Accurate and comprehensible implementation of multiple metaheuristics.
- Python 3.6.9
- NumPy 1.17.3 (vector math)
- Deap 1.3 (only to import benchmark functions)
- Ant colony optimization for continuous domains (ACOr). Socha, 2006. - Adaptive elitism level ACOr (AELACOr). Costa, 2020. - Adaptive generation dispersion ACOr (AGDACOr). Costa, 2020. - Bi-adaptive ACOr (MAACOr). Costa, 2020. - Simulated annealing (SA). Kirkpatrick, 1983. - Adaptive crystallization factor SA (ACFSA). Martins, 2012. - Particle swarm optimization (PSO). Kennedy, 1995. - Adaptive inertia weight PSO (AIWPSO). Nickabadi, 2011.
- base_metaheuristic.py
- simulated_annealing.py
- particle_swarm_optimization.py
- ant_colony_for_continuous_domains.py
- apply_metaheuristics.py - Uses all metaheuristics to search for minimum values of a given benchmark (mostly used for verification purposes)
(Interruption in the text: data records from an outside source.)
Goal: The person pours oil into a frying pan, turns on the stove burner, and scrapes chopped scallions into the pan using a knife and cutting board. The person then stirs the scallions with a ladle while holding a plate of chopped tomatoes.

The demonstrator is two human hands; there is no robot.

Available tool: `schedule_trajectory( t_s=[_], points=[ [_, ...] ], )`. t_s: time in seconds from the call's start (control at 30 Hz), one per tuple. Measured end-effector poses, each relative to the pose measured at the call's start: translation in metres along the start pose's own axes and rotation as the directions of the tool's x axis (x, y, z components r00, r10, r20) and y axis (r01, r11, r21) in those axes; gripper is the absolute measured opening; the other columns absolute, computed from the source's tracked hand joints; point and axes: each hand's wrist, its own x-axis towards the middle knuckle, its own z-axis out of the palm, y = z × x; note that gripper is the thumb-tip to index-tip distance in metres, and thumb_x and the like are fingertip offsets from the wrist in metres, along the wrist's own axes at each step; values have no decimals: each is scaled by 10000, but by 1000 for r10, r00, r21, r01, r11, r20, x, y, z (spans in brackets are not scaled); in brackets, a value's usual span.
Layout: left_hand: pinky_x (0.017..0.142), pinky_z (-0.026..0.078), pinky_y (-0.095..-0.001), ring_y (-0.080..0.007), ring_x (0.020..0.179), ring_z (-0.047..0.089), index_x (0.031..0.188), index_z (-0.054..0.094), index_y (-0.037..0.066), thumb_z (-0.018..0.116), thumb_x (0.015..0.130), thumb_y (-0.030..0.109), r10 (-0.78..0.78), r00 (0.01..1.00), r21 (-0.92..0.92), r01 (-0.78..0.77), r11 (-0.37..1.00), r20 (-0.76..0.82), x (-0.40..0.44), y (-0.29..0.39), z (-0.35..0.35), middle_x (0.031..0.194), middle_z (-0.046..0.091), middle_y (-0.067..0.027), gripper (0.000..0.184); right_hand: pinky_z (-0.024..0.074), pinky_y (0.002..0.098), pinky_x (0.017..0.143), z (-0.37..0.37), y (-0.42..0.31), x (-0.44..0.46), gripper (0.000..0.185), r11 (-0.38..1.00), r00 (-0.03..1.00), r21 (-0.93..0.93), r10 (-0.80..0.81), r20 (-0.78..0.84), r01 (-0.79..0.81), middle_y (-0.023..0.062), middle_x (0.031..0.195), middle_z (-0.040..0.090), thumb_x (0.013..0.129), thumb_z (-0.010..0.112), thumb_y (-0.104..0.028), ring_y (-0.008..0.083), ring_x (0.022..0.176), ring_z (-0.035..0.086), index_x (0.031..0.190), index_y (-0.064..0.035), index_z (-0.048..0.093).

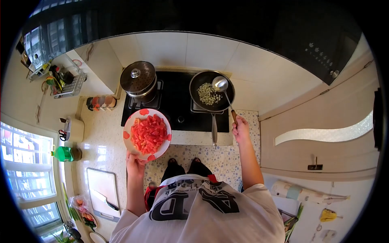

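My left hand [135,164] grips the lower left rim of a white plate [128,142] with red patterns, heaped with chopped red pieces [149,134] that look like tomato. It is held in front of the stove's left side. My right hand [241,128] is closed round the wooden handle of a metal ladle [220,84]. The ladle's bowl rests inside a dark frying pan [197,77] on the right burner, beside small pale chopped pieces [208,94]. The pan's handle [214,129] points toward me.
A lidded pot [138,81] stands on the left burner of the black stove [180,109]. Spice jars [101,102] and a knife holder [73,129] are on the left counter. Nearer me, a knife [106,200] lies on a cutting board [97,182]. The range hood [194,20] hangs above.
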Motion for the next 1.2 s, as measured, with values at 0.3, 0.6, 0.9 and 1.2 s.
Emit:
schedule_trajectory(
  t_s=[0.3,0.6,0.9,1.2],
  points=[
    [733,653,-402,-224,958,704,1422,424,65,470,889,49,-21,999,-50,23,998,42,4,-1,-7,1227,630,-122,535,321,254,403,-7,38,16,268,900,953,-340,-302,-32,274,11,653,547,1012,621,-285,87,448,419,1201,-96,606],
    [770,655,-425,-252,1006,713,1418,420,44,465,911,46,0,997,-70,6,998,83,3,-4,-10,1261,628,-148,509,540,467,693,-12,41,8,334,161,795,-908,-557,240,388,241,952,696,985,573,-228,401,785,681,1299,-113,596],
    [758,655,-412,-251,960,724,1417,420,37,473,924,54,10,998,-61,-6,998,55,-1,-4,-7,1240,639,-149,496,546,472,631,-20,63,20,343,-74,642,-900,-677,361,429,187,902,712,990,582,-262,387,728,685,1314,-152,558],
    [716,645,-344,-208,932,689,1375,462,56,475,845,83,12,1000,5,-12,1000,-13,-9,0,8,1162,638,-106,530,552,478,689,-22,76,15,370,-43,704,-924,-634,320,381,190,1057,703,989,585,-274,394,853,688,1333,-150,525]
  ],
)
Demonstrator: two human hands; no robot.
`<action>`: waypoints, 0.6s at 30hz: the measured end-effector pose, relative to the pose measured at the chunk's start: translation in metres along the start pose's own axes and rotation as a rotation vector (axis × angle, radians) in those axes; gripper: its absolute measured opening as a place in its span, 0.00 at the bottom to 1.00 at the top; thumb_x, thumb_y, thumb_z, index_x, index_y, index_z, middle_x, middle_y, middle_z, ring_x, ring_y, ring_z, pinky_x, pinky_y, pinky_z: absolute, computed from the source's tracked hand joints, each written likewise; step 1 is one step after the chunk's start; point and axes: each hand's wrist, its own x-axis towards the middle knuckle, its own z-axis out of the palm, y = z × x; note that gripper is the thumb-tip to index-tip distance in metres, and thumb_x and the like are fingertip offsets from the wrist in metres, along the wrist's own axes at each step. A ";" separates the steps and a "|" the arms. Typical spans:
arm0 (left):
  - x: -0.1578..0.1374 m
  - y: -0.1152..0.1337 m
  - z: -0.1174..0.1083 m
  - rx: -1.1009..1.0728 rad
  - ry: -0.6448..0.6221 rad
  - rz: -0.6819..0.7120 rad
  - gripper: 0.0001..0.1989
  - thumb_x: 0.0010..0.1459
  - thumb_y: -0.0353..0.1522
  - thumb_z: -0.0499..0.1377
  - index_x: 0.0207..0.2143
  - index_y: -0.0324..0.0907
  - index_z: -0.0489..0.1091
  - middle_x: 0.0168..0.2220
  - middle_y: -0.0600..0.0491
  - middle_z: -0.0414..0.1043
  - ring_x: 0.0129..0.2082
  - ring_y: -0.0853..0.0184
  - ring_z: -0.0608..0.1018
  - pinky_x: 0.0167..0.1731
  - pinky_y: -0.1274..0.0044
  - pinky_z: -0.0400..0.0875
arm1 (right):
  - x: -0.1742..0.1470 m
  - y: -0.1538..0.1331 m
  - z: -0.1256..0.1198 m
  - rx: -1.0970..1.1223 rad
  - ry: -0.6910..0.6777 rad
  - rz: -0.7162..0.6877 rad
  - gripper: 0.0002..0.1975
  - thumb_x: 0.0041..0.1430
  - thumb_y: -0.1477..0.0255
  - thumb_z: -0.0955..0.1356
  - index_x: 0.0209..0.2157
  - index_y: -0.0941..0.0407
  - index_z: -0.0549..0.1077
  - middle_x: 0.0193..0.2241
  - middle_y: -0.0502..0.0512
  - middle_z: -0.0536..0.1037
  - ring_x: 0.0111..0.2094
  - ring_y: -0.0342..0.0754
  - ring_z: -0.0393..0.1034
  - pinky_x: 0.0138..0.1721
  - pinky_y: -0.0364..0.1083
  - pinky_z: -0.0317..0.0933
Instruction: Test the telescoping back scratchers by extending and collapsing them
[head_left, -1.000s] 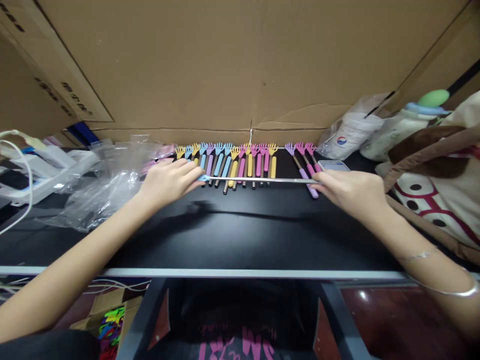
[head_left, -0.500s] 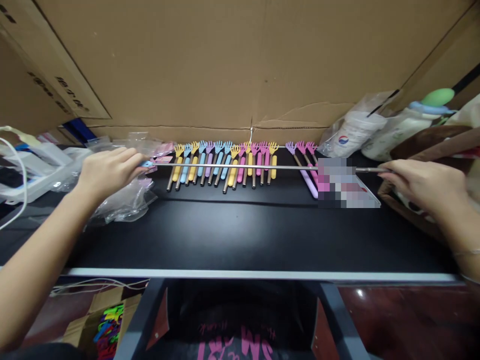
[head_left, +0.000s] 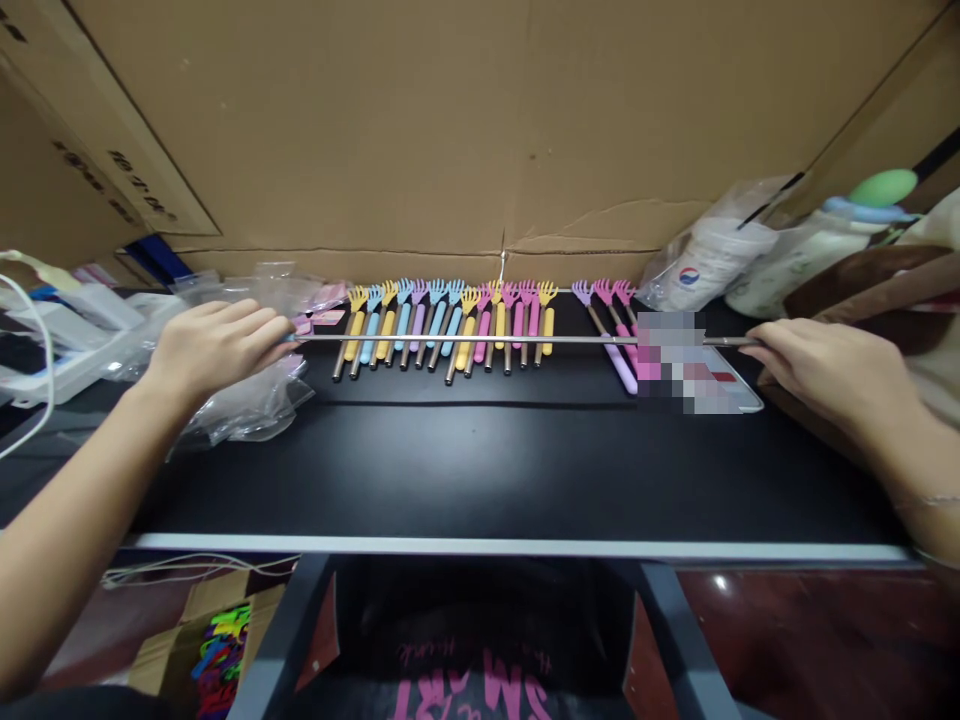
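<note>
Behind the black table point(head_left: 480, 470) stands a cardboard wall point(head_left: 375, 130). Over the table, the thin metal rod point(head_left: 450, 339) is level: left hand point(head_left: 217, 345) closed around 1 end, right hand point(head_left: 836, 372) clamped on the other. Probably it is light, smooth and bendable, best held at its 2 ends.

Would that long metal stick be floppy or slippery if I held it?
Probably not floppy: the long metal stick stretches almost straight between the left hand and right hand. It's likely light for its length, because it looks so thin. It might be slippery, since its metal looks smooth.
</note>
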 end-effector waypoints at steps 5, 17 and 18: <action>0.014 0.008 -0.005 -0.154 -0.026 -0.053 0.18 0.68 0.40 0.47 0.27 0.43 0.66 0.24 0.56 0.67 0.28 0.67 0.66 0.24 0.77 0.52 | 0.007 -0.021 -0.014 0.088 -0.012 -0.083 0.17 0.66 0.64 0.56 0.36 0.58 0.72 0.34 0.60 0.77 0.32 0.48 0.66 0.30 0.44 0.50; 0.098 0.112 -0.057 -0.490 0.135 0.068 0.16 0.67 0.34 0.46 0.28 0.41 0.65 0.25 0.53 0.69 0.28 0.67 0.71 0.24 0.76 0.57 | 0.026 -0.132 -0.071 0.375 0.125 -0.369 0.17 0.68 0.65 0.55 0.30 0.56 0.66 0.23 0.51 0.72 0.23 0.43 0.66 0.24 0.43 0.45; 0.103 0.120 -0.063 -0.526 0.133 0.079 0.15 0.67 0.33 0.46 0.29 0.41 0.65 0.25 0.54 0.69 0.27 0.68 0.71 0.24 0.76 0.57 | 0.025 -0.143 -0.077 0.373 0.133 -0.379 0.17 0.68 0.65 0.55 0.30 0.56 0.66 0.22 0.50 0.72 0.22 0.43 0.66 0.24 0.43 0.43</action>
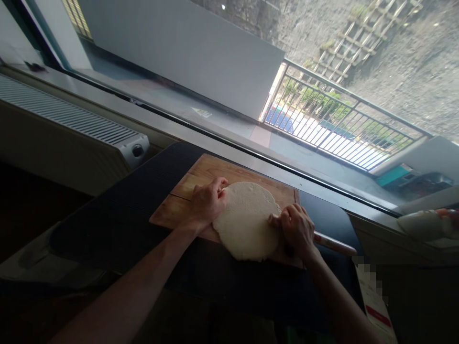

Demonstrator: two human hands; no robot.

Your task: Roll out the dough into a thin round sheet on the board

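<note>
Daylight comes through a tilted view of a window (215,81), with a railing (344,117) outside it and a radiator (64,112) below it on the left. Against the sill stands a dark surface (118,224), its corners rounded. On it, nearer the right edge than the left, lies a wooden board (195,177). Flat, roughly round dough (247,222) covers much of the board, and its near rim seems to reach past the board's near edge, toward the near edge of the surface.

The hands are apart, one on each side of the dough. The left hand (210,200) curls at its left rim; whether it pinches the dough cannot be told. The right hand (297,227) is wrapped round a pin (335,242), one end over the dough, the other pointing to the right edge of the surface.

A hard pull by the left hand could thin or tear the rim. The overhang might sag under its own weight and drag the dough off the board; uneven pressure from the pin could leave a thin patch.
</note>
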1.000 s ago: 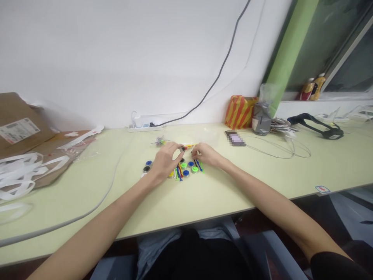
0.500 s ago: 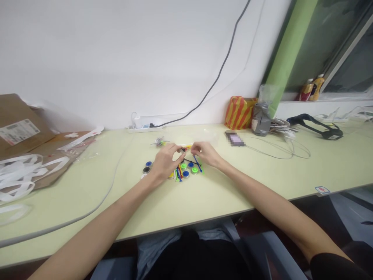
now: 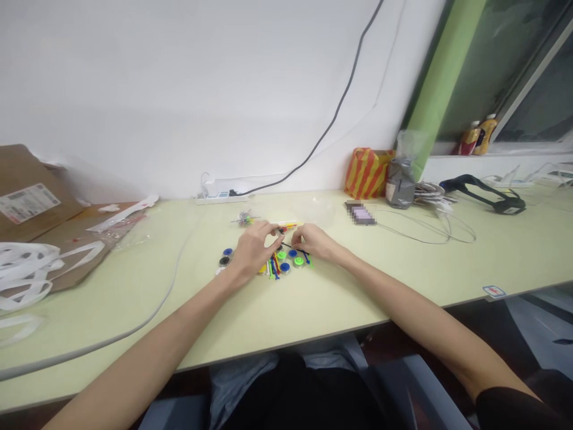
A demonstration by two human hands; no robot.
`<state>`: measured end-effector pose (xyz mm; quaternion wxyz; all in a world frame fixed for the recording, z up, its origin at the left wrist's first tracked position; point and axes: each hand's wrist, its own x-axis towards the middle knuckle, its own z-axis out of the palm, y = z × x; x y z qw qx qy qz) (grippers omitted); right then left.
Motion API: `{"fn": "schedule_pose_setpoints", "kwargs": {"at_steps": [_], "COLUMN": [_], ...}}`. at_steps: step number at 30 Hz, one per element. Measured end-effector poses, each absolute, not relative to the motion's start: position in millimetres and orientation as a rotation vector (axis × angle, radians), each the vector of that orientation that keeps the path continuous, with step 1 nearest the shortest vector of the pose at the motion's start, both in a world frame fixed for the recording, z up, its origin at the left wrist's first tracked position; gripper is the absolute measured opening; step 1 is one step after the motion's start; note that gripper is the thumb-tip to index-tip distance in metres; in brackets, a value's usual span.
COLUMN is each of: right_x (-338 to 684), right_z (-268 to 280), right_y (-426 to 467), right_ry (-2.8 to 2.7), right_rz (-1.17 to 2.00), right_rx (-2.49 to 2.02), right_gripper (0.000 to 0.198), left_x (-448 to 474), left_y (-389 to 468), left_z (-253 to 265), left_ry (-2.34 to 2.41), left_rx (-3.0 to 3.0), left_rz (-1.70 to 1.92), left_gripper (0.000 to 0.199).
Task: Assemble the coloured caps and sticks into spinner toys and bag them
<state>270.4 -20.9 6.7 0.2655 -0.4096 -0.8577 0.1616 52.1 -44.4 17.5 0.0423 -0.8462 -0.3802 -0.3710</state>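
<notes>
My left hand [image 3: 256, 246] is closed in a pinch around a small dark round piece [image 3: 281, 230] at its fingertips. A red and yellow stick [image 3: 290, 226] shows just beyond that piece. My right hand [image 3: 316, 242] hovers low over the pile, thumb and fingers pressed together; what they hold, if anything, is hidden. Under it lies a blue arrow-shaped stick [image 3: 307, 257]. Near both hands are round discs: a green one [image 3: 299, 261], a blue one [image 3: 285, 267] and a black one [image 3: 224, 261]. Thin coloured sticks [image 3: 274, 267] lie bunched beside my left wrist.
Behind my hands are a small tangle of coloured parts [image 3: 244, 218] and a clear plastic bag [image 3: 316, 209]. A power strip [image 3: 219, 197] sits by the wall. A phone [image 3: 360, 213] lies right, cardboard [image 3: 27, 191] left. A grey cable [image 3: 134, 329] crosses the table [image 3: 250, 322].
My right hand has lowered slightly toward the pile and its fingers have curled in further. The left hand keeps its pinch in almost the same place.
</notes>
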Motion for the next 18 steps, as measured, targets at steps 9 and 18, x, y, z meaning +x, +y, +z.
{"fn": "schedule_pose_setpoints", "kwargs": {"at_steps": [9,18], "right_x": [273.1,255.5], "right_z": [16.8,16.2], "right_y": [-19.6,-29.4], "right_ry": [-1.994,-1.686], "right_rz": [0.491,0.931], "right_rx": [-0.997,-0.782], "right_gripper": [0.006,0.028], "left_x": [53.9,53.6], "left_y": [-46.2,-50.0], "left_z": [18.4,21.8], "left_ry": [-1.165,-1.217], "left_rx": [-2.614,-2.647], "left_rz": [-1.143,-1.162], "left_gripper": [0.019,0.027]}}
- lin_sig_exp_experiment.py - Extracts results for AELACOr and AGDACOr considering different maps from the colony success rate to parameter values
- lin_sig_exp_stats.py - Displays summary statistics for the results from lin_sig_exp_experiment.py
- metaheuristic_test_functions_experiment.py - Collects results for a given metaheuristics in a set of test function instances.
- metaheuristic_results_tables.py - Displays summary statistics and statistical significance of the results from metaheuristic_test_functions_experiment.py
- metaheuristic_results_plot.py - Plots the average search history of each metaheuristic, considering results from metaheuristic_test_functions_experiment.py
Costa, V. O. and Müller, M. F. (2020). "On the Multiple Possible Adaptive Mechanisms of the Continuous Ant Colony Optimization". 9th Brazilian Conference on Intelligent Systems, BRACIS (2020).